Researchers are using FHS data to investigate stroke, dementia, arthritis, diabetes, cancer, and the genetic patterns of many common diseases. More than 3,000 articles based on the study’s data have been published in peer-reviewed medical journals, including the New England Journal of Medicine, the Journal of the American Medical Association, Nature Genetics, Circulation, and the Lancet.
Reaching the homebound
Our Home Care Program caters to approximately 570 elderly patients who have trouble leaving their homes.
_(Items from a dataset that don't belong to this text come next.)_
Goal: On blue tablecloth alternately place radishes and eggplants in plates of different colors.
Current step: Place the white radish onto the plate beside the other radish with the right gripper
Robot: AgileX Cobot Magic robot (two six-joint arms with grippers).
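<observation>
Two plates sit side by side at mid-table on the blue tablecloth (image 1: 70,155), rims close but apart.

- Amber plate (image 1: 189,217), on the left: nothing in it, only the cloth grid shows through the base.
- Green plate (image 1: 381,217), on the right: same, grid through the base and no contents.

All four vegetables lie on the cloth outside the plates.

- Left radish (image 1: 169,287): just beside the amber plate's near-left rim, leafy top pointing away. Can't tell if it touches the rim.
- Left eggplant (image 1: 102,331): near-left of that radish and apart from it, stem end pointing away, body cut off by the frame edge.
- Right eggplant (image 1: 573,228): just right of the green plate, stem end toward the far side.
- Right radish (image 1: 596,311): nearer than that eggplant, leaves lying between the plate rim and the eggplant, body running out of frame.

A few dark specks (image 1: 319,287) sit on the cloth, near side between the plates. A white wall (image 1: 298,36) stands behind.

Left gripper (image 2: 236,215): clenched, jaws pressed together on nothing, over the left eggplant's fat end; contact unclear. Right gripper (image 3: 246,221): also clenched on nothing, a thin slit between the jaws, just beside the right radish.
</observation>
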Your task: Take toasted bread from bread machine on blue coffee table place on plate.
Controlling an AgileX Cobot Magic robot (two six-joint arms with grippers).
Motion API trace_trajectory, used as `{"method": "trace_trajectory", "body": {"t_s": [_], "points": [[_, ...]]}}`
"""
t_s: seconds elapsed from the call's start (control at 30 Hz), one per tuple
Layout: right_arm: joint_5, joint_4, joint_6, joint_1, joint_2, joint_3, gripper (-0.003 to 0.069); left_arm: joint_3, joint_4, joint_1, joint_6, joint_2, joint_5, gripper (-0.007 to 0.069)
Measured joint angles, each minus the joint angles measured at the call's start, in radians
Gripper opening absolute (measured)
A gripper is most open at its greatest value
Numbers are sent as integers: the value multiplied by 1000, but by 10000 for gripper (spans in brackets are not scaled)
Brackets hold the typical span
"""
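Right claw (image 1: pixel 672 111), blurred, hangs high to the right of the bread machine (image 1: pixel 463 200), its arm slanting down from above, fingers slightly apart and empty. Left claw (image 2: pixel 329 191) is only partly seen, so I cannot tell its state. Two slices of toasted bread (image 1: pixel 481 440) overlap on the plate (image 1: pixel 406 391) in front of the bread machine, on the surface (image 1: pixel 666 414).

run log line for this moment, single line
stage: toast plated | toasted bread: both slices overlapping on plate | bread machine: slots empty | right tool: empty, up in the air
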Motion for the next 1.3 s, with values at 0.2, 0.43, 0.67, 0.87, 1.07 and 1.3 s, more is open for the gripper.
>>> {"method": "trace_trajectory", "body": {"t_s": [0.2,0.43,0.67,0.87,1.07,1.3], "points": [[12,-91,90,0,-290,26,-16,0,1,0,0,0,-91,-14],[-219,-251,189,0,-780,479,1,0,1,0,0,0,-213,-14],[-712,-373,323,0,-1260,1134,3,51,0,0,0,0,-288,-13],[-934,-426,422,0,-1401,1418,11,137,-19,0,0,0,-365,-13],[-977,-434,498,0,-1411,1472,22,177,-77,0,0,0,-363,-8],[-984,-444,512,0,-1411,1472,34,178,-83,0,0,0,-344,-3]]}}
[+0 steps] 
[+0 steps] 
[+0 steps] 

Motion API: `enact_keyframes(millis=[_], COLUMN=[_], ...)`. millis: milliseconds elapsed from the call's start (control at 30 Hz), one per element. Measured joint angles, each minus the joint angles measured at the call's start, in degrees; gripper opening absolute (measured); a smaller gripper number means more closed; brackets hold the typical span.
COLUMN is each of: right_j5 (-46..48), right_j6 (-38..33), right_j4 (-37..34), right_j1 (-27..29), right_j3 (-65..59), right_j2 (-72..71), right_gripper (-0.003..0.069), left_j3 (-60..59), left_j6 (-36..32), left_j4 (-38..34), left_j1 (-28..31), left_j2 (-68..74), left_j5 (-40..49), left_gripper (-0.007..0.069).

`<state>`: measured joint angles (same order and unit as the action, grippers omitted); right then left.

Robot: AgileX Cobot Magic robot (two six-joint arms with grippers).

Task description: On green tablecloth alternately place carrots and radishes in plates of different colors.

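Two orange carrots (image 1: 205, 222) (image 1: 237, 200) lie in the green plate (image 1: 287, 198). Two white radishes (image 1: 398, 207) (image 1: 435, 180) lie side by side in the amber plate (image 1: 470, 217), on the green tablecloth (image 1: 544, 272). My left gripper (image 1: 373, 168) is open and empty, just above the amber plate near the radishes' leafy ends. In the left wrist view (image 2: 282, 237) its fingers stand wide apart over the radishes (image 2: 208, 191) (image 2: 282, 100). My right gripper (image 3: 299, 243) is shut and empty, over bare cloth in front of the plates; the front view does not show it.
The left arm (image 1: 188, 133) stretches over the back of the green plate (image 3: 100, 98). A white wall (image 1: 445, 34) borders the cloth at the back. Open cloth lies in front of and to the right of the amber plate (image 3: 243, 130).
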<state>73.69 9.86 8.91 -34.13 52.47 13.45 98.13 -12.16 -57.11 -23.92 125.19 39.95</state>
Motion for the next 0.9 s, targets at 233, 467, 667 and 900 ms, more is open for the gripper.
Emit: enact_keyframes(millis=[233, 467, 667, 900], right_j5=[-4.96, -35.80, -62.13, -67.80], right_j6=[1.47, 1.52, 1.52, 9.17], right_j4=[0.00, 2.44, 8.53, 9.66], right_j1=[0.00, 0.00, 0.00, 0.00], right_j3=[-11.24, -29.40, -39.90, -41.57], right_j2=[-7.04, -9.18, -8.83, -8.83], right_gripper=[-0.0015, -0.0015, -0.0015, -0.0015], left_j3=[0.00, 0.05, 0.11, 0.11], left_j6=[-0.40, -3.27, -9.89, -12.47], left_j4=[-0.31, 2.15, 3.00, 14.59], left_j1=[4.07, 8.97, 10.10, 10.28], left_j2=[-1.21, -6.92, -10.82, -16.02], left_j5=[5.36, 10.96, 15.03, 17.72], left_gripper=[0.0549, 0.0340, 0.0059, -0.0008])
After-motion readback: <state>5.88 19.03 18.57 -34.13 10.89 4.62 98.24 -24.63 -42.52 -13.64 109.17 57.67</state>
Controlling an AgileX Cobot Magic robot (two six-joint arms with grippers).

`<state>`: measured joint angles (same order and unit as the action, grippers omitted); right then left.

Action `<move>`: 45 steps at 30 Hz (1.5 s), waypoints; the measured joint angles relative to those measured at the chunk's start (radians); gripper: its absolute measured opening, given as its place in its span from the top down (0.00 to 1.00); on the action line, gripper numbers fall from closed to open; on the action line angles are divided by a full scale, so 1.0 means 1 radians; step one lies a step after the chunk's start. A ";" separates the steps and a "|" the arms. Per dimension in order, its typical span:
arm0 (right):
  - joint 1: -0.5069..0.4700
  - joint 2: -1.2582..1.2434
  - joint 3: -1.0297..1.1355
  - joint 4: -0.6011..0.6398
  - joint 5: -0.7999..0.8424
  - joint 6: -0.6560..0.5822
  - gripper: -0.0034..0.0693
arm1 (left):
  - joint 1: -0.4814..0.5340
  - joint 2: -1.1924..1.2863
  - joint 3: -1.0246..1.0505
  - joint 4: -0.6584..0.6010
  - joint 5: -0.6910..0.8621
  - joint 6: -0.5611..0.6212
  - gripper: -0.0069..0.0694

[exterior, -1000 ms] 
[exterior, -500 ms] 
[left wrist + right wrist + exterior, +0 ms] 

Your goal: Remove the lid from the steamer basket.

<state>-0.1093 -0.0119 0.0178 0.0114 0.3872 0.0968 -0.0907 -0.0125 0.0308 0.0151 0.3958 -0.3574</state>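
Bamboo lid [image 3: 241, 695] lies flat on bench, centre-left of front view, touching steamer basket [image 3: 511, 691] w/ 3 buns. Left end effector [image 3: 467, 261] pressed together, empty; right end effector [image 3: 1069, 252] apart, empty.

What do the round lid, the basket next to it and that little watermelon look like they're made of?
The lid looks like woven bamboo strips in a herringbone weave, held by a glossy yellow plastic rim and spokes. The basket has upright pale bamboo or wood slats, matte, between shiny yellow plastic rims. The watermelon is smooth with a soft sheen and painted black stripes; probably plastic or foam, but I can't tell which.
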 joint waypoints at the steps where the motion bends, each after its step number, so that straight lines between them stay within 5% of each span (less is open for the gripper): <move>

The program has been a part of the University’s curriculum since the 1870s, the oldest of its kind in the country. In a monthlong geriatric rotation, fourth-year medical students learn core practices, along with lectures on end-of-life care. It’s another example of our faculty and students taking their skills and care beyond campus and into the community.
Educating the next generation of physicians about elder care has never been more important. The American Geriatrics Society counts about 7,100 board-certified geriatricians in the country, but to care for the more than 71 million Americans who will reach age 65 by 2030, the number of trained caregivers needs to increase nearly five-fold, according to the American Medical Student Association.
Nishant Garg
One of the School’s driving missions is caring for the underserved—in the city and around the world. In Boston for example, the School works with the Barbara McInnis House and the Boston Healthcare for the Homeless Project, both of which are located near campus and facilitate access to health care for hundreds of people who have ended up on the streets. It’s that philosophy of unequivocal care that spoke to medical student Nishant Garg from the get-go. “BU’s history of inclusion, diversity, and collaboration with the community has made it an incredible place to go to school.”
Garg, who has conducted research in radiology and imaging studies as they relate to HIV-positive patients with head or neck cancer, is also attracted to the openness of the faculty and medical staff. While he’s interested in a surgical career and hopes to get involved with health care policy development, the opportunity to query and shadow a wide array of medical professionals means he can keep his options wide open. “I have never felt afraid to ask a physician about a research or shadowing opportunity. I truly feel included in the community. The professors are eager to help and to show us all the great resources to strengthen our medical education.”
What do jellyfish, cancer cells and ultraviolet light have in common?
The 2008 Nobel Prize in chemistry.
Imagine that a protein found in jellyfish enables researchers to watch processes that were previously invisible, such as the development of nerve cells in the brain or how cancer cells spread!
In 1962 Professor Emeritus Osamu Shimomura, PhD, discovered Green Fluorescent Protein (GFP) from the Aequorea Victoria jellyfish and it has become one of the most important tools used in contemporary bioscience. In 2008 the Nobel Foundation recognized Shimomura and colleagues, Martin Chalfie, PhD, University Professor, Columbia University, and the late Roger Tsien, PhD, Professor UC San Diego School of Medicine and Howard Hughes Medical Institute investigator, for their work that built on Shimomura’s discovery.